## Information provided:

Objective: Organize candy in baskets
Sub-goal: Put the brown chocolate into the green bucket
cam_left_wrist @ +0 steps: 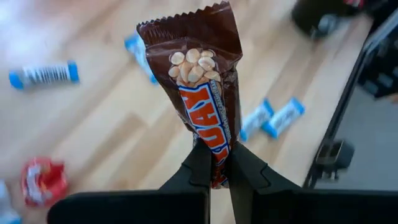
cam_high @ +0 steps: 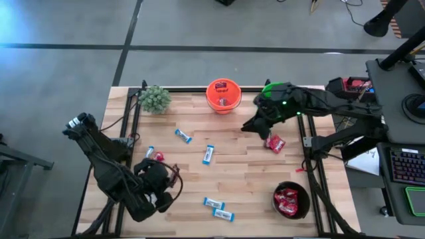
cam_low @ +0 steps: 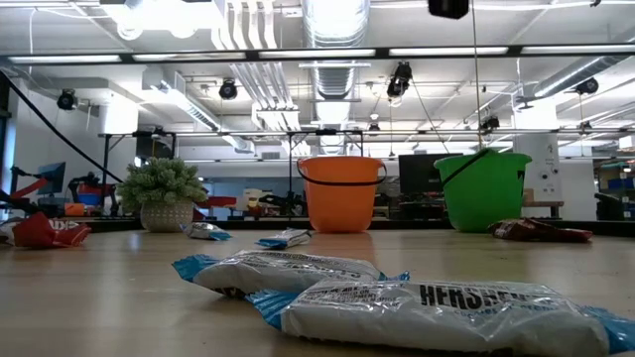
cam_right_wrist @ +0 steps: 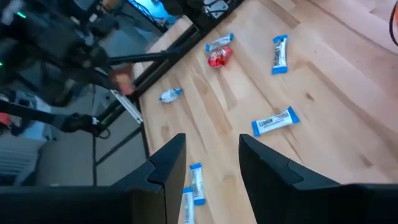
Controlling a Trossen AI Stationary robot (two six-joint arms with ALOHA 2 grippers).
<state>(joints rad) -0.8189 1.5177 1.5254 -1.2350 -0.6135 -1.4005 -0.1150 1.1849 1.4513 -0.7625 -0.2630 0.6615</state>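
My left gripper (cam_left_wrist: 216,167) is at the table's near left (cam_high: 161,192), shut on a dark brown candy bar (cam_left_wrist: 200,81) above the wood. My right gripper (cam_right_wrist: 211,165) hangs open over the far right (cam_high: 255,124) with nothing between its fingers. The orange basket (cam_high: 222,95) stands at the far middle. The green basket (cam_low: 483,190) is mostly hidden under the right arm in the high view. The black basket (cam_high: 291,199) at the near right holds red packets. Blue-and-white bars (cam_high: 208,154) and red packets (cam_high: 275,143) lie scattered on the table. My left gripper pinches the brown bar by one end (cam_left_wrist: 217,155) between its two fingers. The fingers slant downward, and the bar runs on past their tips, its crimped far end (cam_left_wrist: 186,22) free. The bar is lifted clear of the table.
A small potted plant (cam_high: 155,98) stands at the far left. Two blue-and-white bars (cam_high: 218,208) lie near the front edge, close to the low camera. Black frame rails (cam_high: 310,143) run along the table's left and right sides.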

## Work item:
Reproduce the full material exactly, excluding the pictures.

## Expected answer:
Objective: Organize candy in baskets
Sub-goal: Put the brown chocolate into the green bucket
cam_left_wrist @ +0 steps: 
cam_high @ +0 steps: 
cam_low @ +0 steps: 
cam_right_wrist @ +0 steps: 
Controlling a Trossen AI Stationary robot (two six-joint arms with ALOHA 2 grippers).
<state>(joints rad) -0.8189 1.5177 1.5254 -1.2350 -0.6135 -1.4005 -0.1150 1.1849 1.4513 -0.7625 -0.2630 0.6615</state>
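My left gripper (cam_left_wrist: 216,167) is at the table's near left (cam_high: 161,192), shut on a dark brown candy bar (cam_left_wrist: 200,81) above the wood. My right gripper (cam_right_wrist: 211,165) hangs open over the far right (cam_high: 255,124) with nothing between its fingers. The orange basket (cam_high: 222,95) stands at the far middle. The green basket (cam_low: 483,190) is mostly hidden under the right arm in the high view. The black basket (cam_high: 291,199) at the near right holds red packets. Blue-and-white bars (cam_high: 208,154) and red packets (cam_high: 275,143) lie scattered on the table. My left gripper pinches the brown bar by one end (cam_left_wrist: 217,155) between its two fingers. The fingers slant downward, and the bar runs on past their tips, its crimped far end (cam_left_wrist: 186,22) free. The bar is lifted clear of the table.
A small potted plant (cam_high: 155,98) stands at the far left. Two blue-and-white bars (cam_high: 218,208) lie near the front edge, close to the low camera. Black frame rails (cam_high: 310,143) run along the table's left and right sides.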

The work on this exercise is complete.